--- START ---

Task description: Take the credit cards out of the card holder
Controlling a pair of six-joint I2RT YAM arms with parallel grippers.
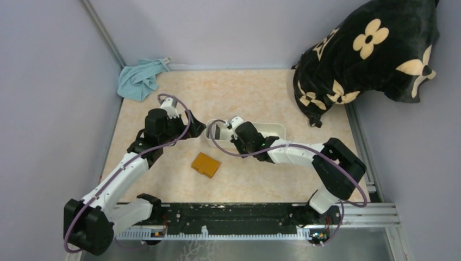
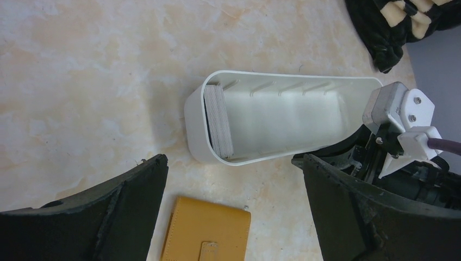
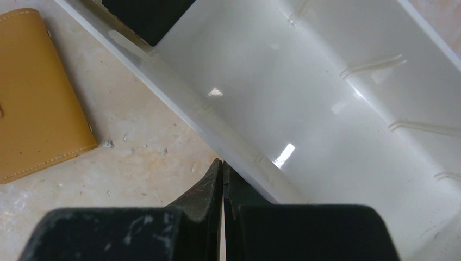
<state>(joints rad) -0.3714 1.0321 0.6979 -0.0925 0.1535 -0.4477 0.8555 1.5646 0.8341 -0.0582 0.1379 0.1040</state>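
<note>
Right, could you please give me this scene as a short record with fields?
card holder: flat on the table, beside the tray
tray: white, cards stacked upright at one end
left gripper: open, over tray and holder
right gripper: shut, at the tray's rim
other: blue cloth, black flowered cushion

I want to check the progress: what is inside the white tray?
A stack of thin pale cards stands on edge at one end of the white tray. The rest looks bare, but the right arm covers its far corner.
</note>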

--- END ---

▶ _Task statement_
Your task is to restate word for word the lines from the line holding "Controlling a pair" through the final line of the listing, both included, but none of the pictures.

▶ _Task solution_
Controlling a pair of six-joint I2RT YAM arms with parallel grippers.
<state>(joints rad) -0.3714 1.0321 0.6979 -0.0925 0.1535 -0.4477 0.8555 1.5646 0.8341 -0.0582 0.1379 0.1040</state>
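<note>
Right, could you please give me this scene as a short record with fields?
card holder: flat on the table, beside the tray
tray: white, cards stacked upright at one end
left gripper: open, over tray and holder
right gripper: shut, at the tray's rim
other: blue cloth, black flowered cushion

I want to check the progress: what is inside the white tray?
A stack of thin pale cards stands on edge at one end of the white tray. The rest looks bare, but the right arm covers its far corner.
</note>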

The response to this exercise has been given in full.